From the first line to the last, print the data exactly as written.
———
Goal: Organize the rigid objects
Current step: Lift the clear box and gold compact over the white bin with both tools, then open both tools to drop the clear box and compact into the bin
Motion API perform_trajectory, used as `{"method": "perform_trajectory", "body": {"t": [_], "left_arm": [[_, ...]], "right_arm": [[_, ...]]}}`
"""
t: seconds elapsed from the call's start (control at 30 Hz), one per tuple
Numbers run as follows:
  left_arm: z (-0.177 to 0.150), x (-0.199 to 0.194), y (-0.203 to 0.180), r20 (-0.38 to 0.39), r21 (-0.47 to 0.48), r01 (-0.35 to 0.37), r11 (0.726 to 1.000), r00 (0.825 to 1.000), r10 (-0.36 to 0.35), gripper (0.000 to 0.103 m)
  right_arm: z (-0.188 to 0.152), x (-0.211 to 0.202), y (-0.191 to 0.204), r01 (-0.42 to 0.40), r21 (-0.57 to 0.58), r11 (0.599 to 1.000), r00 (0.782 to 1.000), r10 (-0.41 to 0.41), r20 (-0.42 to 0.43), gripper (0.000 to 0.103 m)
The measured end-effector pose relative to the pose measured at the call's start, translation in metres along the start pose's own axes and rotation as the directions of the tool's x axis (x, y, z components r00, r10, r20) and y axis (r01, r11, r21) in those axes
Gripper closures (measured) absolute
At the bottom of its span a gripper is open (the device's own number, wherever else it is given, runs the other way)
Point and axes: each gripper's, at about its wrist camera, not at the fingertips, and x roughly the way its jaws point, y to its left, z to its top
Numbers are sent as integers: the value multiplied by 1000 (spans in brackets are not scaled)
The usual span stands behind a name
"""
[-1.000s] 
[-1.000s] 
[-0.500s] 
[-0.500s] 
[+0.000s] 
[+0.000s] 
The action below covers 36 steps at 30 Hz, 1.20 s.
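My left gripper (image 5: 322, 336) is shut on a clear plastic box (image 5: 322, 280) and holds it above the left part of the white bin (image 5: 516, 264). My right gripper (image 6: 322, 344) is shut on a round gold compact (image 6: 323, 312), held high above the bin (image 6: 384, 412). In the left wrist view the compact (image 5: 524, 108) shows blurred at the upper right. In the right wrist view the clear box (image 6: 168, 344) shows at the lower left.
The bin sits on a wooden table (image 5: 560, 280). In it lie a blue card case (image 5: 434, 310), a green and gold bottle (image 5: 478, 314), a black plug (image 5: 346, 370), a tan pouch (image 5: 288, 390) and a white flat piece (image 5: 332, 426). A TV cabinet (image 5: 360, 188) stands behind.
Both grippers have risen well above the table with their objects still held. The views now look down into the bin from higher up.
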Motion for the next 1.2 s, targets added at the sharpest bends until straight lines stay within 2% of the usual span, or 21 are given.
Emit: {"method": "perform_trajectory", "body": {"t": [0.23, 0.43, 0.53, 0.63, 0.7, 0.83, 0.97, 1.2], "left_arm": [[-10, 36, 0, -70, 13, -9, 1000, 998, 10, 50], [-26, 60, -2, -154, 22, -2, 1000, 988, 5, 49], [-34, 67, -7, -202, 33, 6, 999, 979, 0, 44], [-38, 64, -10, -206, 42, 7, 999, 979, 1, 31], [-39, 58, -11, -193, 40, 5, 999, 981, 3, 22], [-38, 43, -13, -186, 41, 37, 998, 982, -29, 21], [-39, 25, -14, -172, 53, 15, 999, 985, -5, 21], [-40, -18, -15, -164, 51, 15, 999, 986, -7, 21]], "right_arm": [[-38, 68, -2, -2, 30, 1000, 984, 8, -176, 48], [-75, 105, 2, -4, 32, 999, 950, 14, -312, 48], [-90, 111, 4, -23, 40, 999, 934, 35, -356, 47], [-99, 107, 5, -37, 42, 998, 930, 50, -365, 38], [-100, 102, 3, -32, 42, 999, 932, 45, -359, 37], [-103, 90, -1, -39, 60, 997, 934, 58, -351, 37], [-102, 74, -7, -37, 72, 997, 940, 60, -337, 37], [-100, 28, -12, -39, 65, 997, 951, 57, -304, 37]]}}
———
RESPONSE AREA:
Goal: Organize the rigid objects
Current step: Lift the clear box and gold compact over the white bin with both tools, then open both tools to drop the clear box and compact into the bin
Motion API perform_trajectory, used as `{"method": "perform_trajectory", "body": {"t": [_], "left_arm": [[_, ...]], "right_arm": [[_, ...]]}}`
"""
t: seconds elapsed from the call's start (control at 30 Hz), one per tuple
Numbers run as follows:
  left_arm: z (-0.177 to 0.150), x (-0.199 to 0.194), y (-0.203 to 0.180), r20 (-0.38 to 0.39), r21 (-0.47 to 0.48), r01 (-0.35 to 0.37), r11 (0.726 to 1.000), r00 (0.825 to 1.000), r10 (-0.36 to 0.35), gripper (0.000 to 0.103 m)
  right_arm: z (-0.188 to 0.152), x (-0.211 to 0.202), y (-0.191 to 0.204), r01 (-0.42 to 0.40), r21 (-0.57 to 0.58), r11 (0.599 to 1.000), r00 (0.782 to 1.000), r10 (-0.41 to 0.41), r20 (-0.42 to 0.43), gripper (0.000 to 0.103 m)
The measured end-effector pose relative to the pose measured at the call's start, translation in metres along the start pose's own axes and rotation as the directions of the tool's x axis (x, y, z components r00, r10, r20) and y axis (r01, r11, r21) in those axes
Gripper closures (measured) absolute
At the bottom of its span a gripper is open (the device's own number, wherever else it is given, runs the other way)
Point and axes: each gripper's, at about its wrist camera, not at the fingertips, and x roughly the way its jaws point, y to its left, z to its top
Numbers are sent as integers: the value multiplied by 1000 (spans in brackets are not scaled)
The usual span stands behind a name
"""
[-1.000s] 
[-1.000s] 
[-0.500s] 
[-0.500s] 
[+0.000s] 
[+0.000s] 
The action below covers 36 steps at 30 Hz, 1.20 s.
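My left gripper (image 5: 322, 336) is shut on a clear plastic box (image 5: 322, 280) and holds it above the left part of the white bin (image 5: 516, 264). My right gripper (image 6: 322, 344) is shut on a round gold compact (image 6: 323, 312), held high above the bin (image 6: 384, 412). In the left wrist view the compact (image 5: 524, 108) shows blurred at the upper right. In the right wrist view the clear box (image 6: 168, 344) shows at the lower left.
The bin sits on a wooden table (image 5: 560, 280). In it lie a blue card case (image 5: 434, 310), a green and gold bottle (image 5: 478, 314), a black plug (image 5: 346, 370), a tan pouch (image 5: 288, 390) and a white flat piece (image 5: 332, 426). A TV cabinet (image 5: 360, 188) stands behind.
Both grippers have risen well above the table with their objects still held. The views now look down into the bin from higher up.
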Motion for the next 1.2 s, targets added at the sharpest bends until straight lines stay within 2% of the usual span, or 21 are given.
Emit: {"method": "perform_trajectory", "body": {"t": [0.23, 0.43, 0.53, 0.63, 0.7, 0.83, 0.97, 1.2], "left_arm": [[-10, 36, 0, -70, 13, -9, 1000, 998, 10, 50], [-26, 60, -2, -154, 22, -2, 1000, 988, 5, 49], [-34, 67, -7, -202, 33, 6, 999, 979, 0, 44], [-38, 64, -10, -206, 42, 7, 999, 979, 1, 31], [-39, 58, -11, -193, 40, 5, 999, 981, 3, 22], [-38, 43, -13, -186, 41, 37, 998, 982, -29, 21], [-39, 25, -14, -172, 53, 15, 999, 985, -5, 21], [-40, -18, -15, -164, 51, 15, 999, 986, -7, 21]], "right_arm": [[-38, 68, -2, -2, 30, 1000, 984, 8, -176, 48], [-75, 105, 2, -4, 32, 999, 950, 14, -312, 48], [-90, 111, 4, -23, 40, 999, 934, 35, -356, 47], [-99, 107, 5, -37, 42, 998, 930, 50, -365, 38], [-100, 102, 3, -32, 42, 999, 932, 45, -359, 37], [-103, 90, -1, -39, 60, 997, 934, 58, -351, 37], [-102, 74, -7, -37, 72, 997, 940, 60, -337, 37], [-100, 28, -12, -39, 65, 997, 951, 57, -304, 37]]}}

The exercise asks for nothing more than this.